You might be right about the correlation! I started investing when I started to rethink my lifestyle. At that point it was a bit of a game, so I was gambling more than making the kind of decisions that make for good long term investing strategy. I lost some money, but luckily the amounts were small.
As time has gone on, my lifestyle has become more and more frugal, and my investing has become more and more conservative. I am still at the riskier end of the spectrum though, because my pension investments are funds in european small caps / commodities / basic consumer goods / tech and emerging markets. My S&S ISA has changed a lot though, and now is mostly in dividend paying FTSE100 shares - no more small oil companies for me!
This still feels fairly low risk to me though because a) my early trades were off the scale risk-wise and b) my timescale is long - 25-30 years for the pension.

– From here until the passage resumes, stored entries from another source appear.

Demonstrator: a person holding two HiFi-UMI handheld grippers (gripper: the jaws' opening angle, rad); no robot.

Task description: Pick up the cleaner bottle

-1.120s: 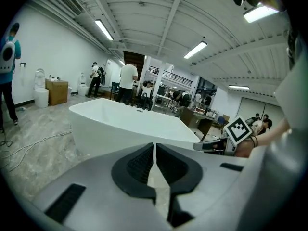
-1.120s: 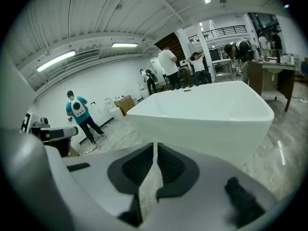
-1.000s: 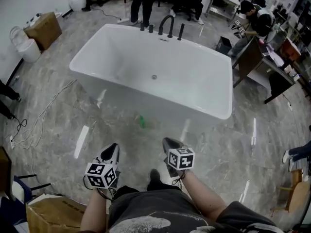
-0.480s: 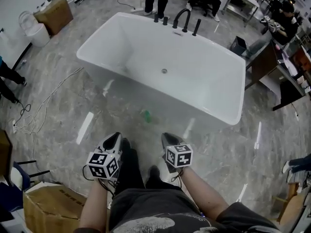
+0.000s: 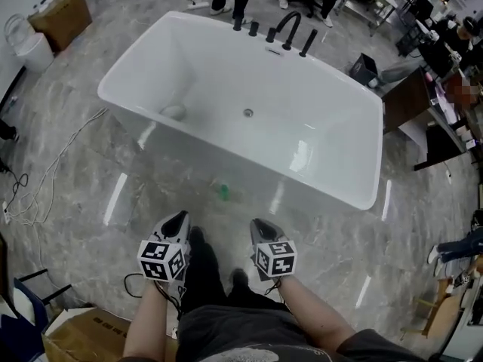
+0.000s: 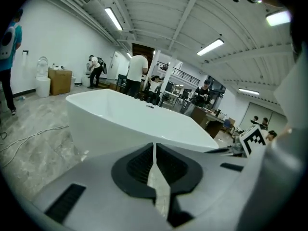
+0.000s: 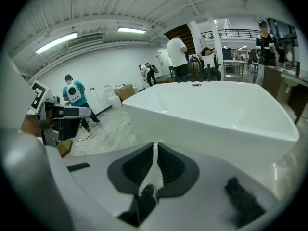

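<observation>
View from above on a grey marble floor, with a white tub filling the middle. Far left, loose cables trail across the floor, and a cardboard box stands in the upper corner. Low in the picture, the left gripper points toward the tub, its marker cube nearest the camera. Its own view shows the two jaws pressed together with only a thin slit between them and nothing held. Just ahead, between the two grippers and a little beyond their tips, a small green bottle sits on the floor close against the tub's near wall. It is blurred and too small to show its shape, and neither gripper touches it. The person's dark-clothed legs show between the two grippers. At the tub's far rim stands a black tap. The right gripper lies level with the left, also aimed at the tub, its jaws closed on nothing. At the far right are dark desks
</observation>
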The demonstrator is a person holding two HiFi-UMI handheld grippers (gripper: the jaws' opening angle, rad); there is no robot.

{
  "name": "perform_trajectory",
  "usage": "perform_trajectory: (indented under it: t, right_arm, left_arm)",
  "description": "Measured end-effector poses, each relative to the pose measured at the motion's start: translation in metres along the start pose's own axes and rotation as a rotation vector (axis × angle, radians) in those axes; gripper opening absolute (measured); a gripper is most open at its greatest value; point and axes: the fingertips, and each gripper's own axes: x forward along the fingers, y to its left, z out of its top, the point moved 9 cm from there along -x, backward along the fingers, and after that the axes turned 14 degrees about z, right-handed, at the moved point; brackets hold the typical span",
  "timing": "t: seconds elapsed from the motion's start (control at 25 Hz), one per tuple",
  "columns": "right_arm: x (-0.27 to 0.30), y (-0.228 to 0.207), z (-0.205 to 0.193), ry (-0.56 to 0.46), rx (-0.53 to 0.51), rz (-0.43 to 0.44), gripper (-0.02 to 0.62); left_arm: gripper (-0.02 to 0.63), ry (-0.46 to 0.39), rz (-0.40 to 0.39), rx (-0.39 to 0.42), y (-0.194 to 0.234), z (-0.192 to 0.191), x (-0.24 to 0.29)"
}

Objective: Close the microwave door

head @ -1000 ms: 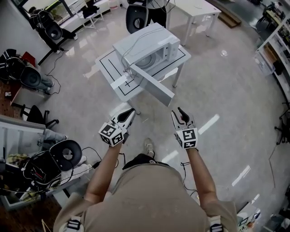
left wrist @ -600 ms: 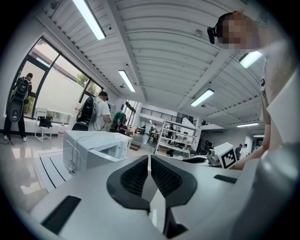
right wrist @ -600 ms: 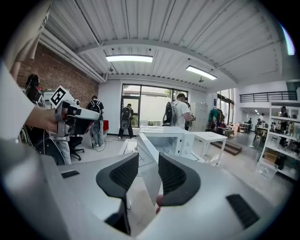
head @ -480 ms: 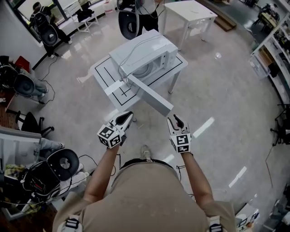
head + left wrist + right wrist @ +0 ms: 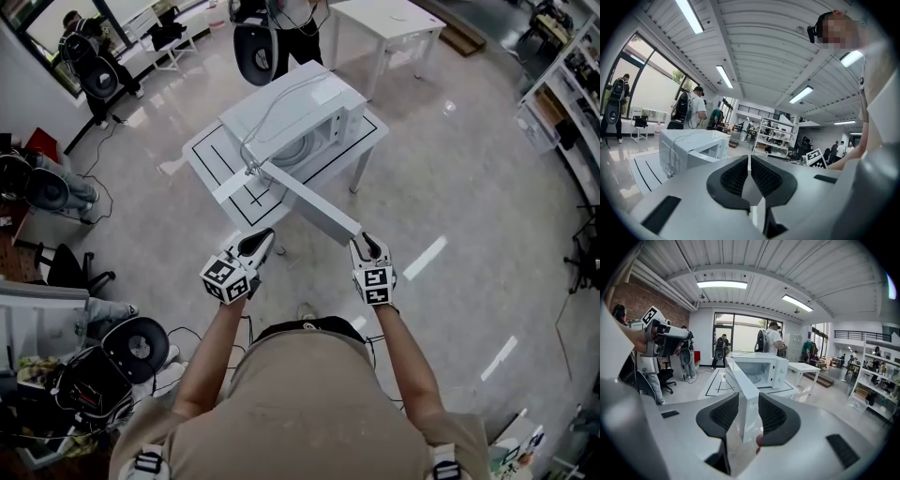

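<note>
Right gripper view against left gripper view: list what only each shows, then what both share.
Only the right gripper view: the inside of the open microwave, and the door edge seen between the right gripper's parted jaws. Only the left gripper view: the left gripper, jaws together and empty, and the microwave's cabled back. Both: the microwave on its white table.
</note>
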Motion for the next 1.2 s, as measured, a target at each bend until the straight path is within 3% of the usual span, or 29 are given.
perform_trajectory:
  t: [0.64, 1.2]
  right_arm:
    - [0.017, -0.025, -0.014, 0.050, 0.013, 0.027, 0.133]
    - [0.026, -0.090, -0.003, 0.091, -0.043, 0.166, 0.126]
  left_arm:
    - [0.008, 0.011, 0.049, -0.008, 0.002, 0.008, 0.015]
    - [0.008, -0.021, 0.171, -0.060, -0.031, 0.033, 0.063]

The timescale is one of the key points, and something you will appreciate if you read some of the recommended books on investing. IF you have many years before the stash is required to produce an income, then you would be better to look at a growth strategy just now. If you are already living off the stash then security of income (including an inflationary adjustment) is the key requirement.
Personally, when I start reducing the risk in my ISA and pension and moving to income producing investments, I will look at a mix. I would anticipate that a mixture of bonds, inflation linked gilts and dividend paying large corporate shares will be what I go with.